Research output: Contribution to journalArticle

5 Citations (Scopus)

Abstract

Background. Apolipoprotein B-100 (apo B-100) stands as one of the largest proteins in humans. Its large size of 4536 amino acids hampers the production of X-ray diffraction quality crystals and hinders in-solution NMR analysis, and thus necessitates a domain-based approach for the structural characterization of the multi-domain full-length apo B. Results. The structure of apo B-17 (the N-terminal 17% of apolipoprotein B-100) was predicted by homology modeling based on the structure of the N-terminal domain of lipovitellin (LV), a protein that shares not only sequence similarity with B17, but also a functional aspect of lipid binding and transport.

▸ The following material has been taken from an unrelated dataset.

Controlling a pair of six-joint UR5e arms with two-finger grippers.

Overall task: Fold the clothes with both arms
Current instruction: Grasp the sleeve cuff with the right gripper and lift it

The model structure was first induced to accommodate the six disulfide bonds found in that region, and then optimized using simulated annealing. Conclusion. The content of secondary structural elements in this model structure correlates well with the reported data from other biophysical probes. The overall topology of the model conforms with the structural outline corresponding to the apo B-17 domain as seen in the EM representation of the complete LDL structure.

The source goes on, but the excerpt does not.